» **EXERCISE OBJECTIVE**
Look through the listing below and report every line that contains "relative".

» **MATERIAL SHOWN**

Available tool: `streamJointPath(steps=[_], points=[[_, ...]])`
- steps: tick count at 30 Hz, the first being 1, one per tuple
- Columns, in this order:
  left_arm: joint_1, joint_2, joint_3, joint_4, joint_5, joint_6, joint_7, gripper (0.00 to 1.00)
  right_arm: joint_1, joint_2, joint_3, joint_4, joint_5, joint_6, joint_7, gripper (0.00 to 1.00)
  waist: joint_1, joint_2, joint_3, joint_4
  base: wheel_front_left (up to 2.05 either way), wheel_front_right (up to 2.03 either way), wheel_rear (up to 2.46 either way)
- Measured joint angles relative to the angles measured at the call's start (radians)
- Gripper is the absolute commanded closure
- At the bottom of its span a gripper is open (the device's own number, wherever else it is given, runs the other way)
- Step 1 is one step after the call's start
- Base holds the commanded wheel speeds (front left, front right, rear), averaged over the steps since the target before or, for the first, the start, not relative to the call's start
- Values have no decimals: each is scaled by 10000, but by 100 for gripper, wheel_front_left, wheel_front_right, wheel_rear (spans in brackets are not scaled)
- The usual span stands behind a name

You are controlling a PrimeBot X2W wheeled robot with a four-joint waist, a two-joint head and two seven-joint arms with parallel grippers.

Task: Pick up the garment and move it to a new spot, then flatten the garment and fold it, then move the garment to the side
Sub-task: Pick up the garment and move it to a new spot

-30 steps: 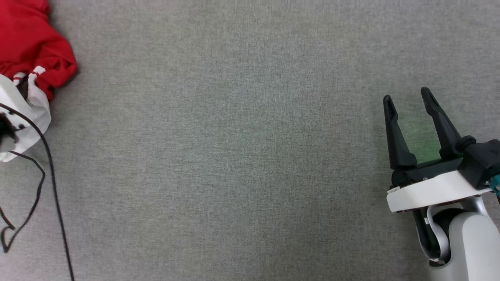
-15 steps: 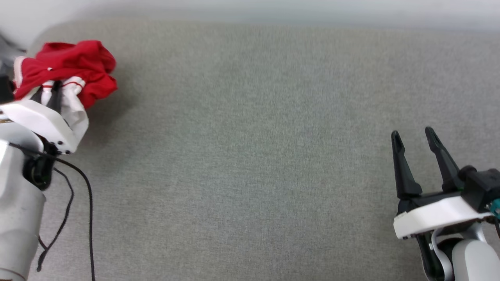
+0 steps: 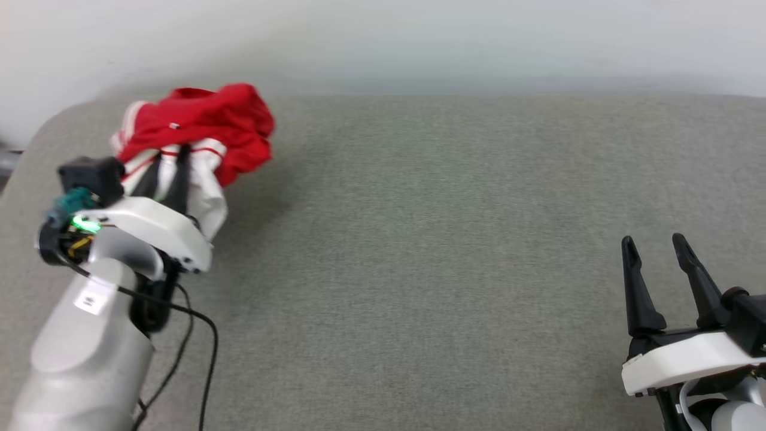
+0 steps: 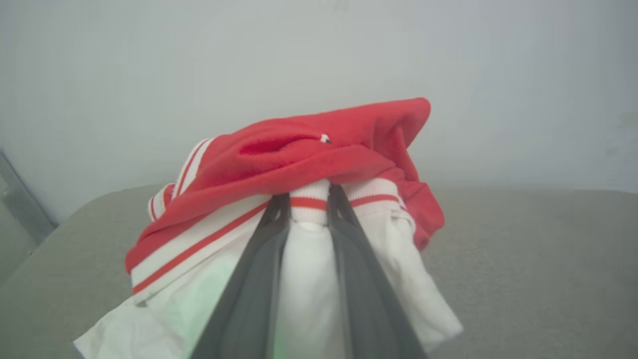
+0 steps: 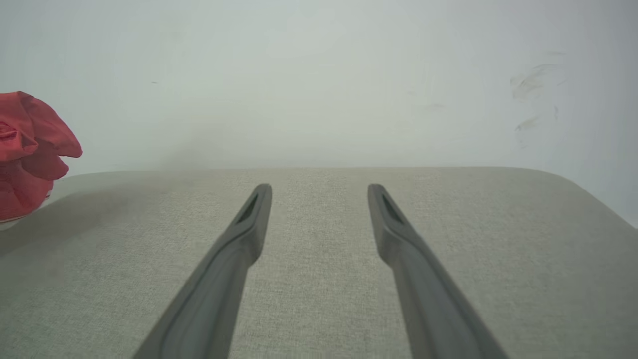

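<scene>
Red-and-white jersey garment [image 4: 319, 159]: soft thin knit cloth, matt, ribbed at the striped trim. Grey table [image 3: 455, 251] covering: coarse woven fabric, matt. Right gripper [image 3: 652, 239] fingers [image 5: 234, 259]: dark plastic, smooth, matt. White wrist housing [image 3: 688, 359]: smooth plastic, slight sheen.

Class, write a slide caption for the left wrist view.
The left gripper clamps the bunched red-and-white garment by its striped edge.

Red garment [image 3: 203, 120], white sleeves, red-white striped trim; grey woven surface [image 3: 449, 251].
</scene>
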Motion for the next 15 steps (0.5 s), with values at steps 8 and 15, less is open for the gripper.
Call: streamJointPath(steps=[8, 15], points=[[1072, -593, -974, -2073, 290, 247, 598, 100, 47, 2, 27, -136, -52, 2, 50, 0, 0, 0, 29, -873, 0, 0, 0], [1548, -1319, -2479, -2878, 604, -127, 1532, 100, 92, 2, 65, -150, 46, 0, 35, 0, 0, 0, 161, -1523, 0, 0, 0]])
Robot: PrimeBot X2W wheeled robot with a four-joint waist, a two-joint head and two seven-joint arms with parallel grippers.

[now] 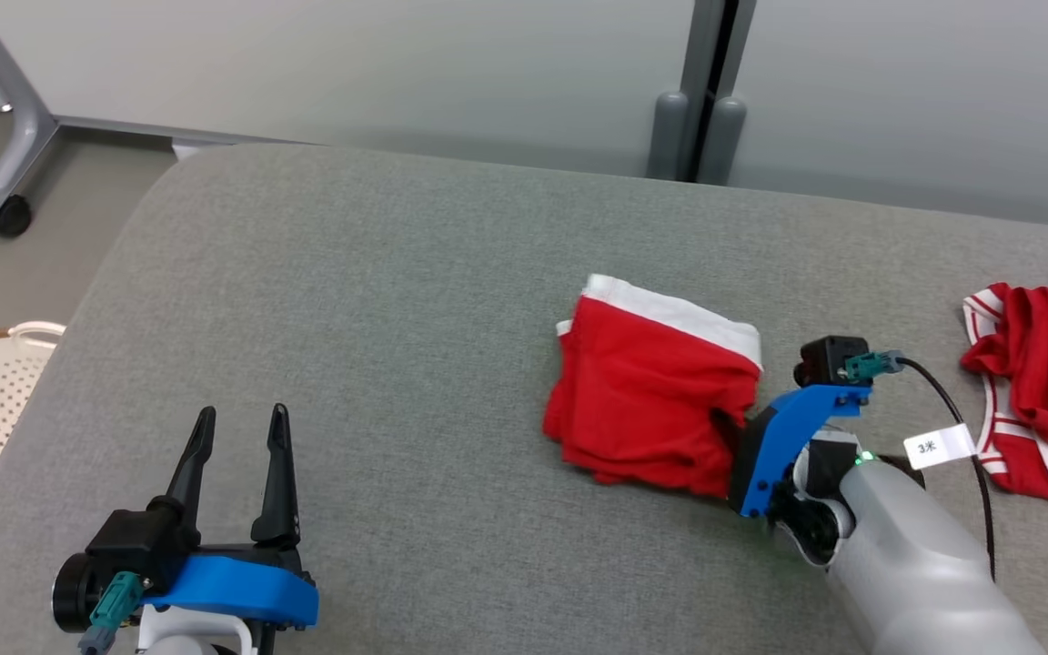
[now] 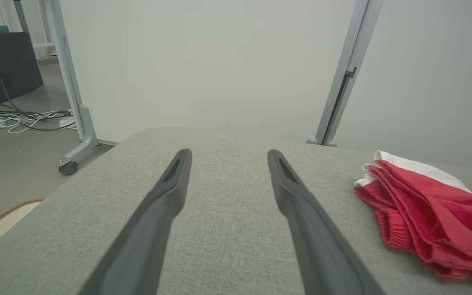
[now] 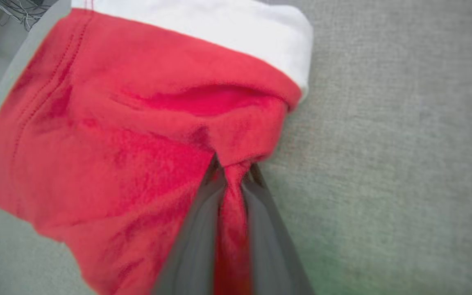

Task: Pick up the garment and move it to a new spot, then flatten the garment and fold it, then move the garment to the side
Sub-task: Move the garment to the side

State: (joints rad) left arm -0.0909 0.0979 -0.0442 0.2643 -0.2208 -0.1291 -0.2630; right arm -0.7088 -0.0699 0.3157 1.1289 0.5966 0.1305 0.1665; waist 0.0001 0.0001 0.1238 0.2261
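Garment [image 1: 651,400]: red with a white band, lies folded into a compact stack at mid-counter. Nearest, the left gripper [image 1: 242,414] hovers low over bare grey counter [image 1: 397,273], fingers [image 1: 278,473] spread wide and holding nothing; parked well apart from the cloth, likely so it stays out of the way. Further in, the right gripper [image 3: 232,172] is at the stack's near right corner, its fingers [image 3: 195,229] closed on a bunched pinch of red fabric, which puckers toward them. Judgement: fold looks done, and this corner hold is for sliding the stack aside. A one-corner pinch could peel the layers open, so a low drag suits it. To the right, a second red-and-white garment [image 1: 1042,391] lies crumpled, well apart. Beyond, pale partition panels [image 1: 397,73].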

» **SOLUTION FOR THIS EXERCISE**
- Measured joint angles relative to the angles measured at the call's start (radians)
- Base holds the commanded wheel speeds (front left, front right, rear), averaged over the steps since the target before or, for the first, the start, not relative to the call's start

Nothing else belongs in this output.